▶ YOUR INSTRUCTIONS
If a line in the material below has the word "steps", copy it.

══════════════════════════════

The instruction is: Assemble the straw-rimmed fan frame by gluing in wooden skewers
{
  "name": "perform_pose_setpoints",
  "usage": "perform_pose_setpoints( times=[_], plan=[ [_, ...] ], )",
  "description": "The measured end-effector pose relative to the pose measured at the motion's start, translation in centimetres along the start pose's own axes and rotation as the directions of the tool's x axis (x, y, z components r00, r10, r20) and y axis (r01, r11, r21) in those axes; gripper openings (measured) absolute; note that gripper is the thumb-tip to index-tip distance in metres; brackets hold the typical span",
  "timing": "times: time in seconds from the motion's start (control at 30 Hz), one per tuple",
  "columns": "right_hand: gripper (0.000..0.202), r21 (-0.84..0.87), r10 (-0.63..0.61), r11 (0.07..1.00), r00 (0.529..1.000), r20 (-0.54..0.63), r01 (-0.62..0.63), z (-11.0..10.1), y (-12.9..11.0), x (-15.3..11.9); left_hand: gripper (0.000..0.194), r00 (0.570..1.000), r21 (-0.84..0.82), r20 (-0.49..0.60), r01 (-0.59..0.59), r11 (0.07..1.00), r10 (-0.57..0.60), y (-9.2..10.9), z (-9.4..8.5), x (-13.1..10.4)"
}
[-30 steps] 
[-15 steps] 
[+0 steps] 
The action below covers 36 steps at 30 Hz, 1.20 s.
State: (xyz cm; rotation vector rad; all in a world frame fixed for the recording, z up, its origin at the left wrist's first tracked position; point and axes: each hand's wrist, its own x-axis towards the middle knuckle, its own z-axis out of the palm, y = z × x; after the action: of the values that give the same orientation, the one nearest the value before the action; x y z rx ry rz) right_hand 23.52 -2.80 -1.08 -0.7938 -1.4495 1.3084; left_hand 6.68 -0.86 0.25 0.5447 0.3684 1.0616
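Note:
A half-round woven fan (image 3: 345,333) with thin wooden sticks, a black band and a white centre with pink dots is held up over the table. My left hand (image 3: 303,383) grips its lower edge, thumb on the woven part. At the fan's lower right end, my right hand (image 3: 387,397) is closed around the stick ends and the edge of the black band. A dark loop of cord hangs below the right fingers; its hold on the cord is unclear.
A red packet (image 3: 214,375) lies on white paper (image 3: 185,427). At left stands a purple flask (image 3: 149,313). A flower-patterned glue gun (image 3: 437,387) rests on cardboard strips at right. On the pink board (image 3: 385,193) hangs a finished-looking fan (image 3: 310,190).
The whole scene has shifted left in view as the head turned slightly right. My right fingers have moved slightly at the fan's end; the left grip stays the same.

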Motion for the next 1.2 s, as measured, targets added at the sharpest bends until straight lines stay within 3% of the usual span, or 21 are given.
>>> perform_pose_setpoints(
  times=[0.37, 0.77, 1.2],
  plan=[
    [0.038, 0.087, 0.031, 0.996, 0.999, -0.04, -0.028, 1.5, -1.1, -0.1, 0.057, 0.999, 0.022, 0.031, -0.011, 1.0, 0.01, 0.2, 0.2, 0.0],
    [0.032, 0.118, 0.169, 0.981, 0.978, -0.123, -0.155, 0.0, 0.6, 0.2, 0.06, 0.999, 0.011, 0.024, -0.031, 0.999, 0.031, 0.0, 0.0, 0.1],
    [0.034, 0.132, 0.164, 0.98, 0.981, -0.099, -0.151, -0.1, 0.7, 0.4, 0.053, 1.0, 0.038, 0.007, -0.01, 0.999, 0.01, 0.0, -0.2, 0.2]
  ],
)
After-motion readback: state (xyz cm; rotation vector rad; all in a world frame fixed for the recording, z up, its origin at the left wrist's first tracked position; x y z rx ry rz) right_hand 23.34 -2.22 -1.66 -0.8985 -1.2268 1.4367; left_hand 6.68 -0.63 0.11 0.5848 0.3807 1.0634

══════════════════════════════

▶ EXPECTED ANSWER
[-30 steps] 
[-15 steps] 
[+0 steps] 
The action below covers 36 steps at 30 Hz, 1.20 s.

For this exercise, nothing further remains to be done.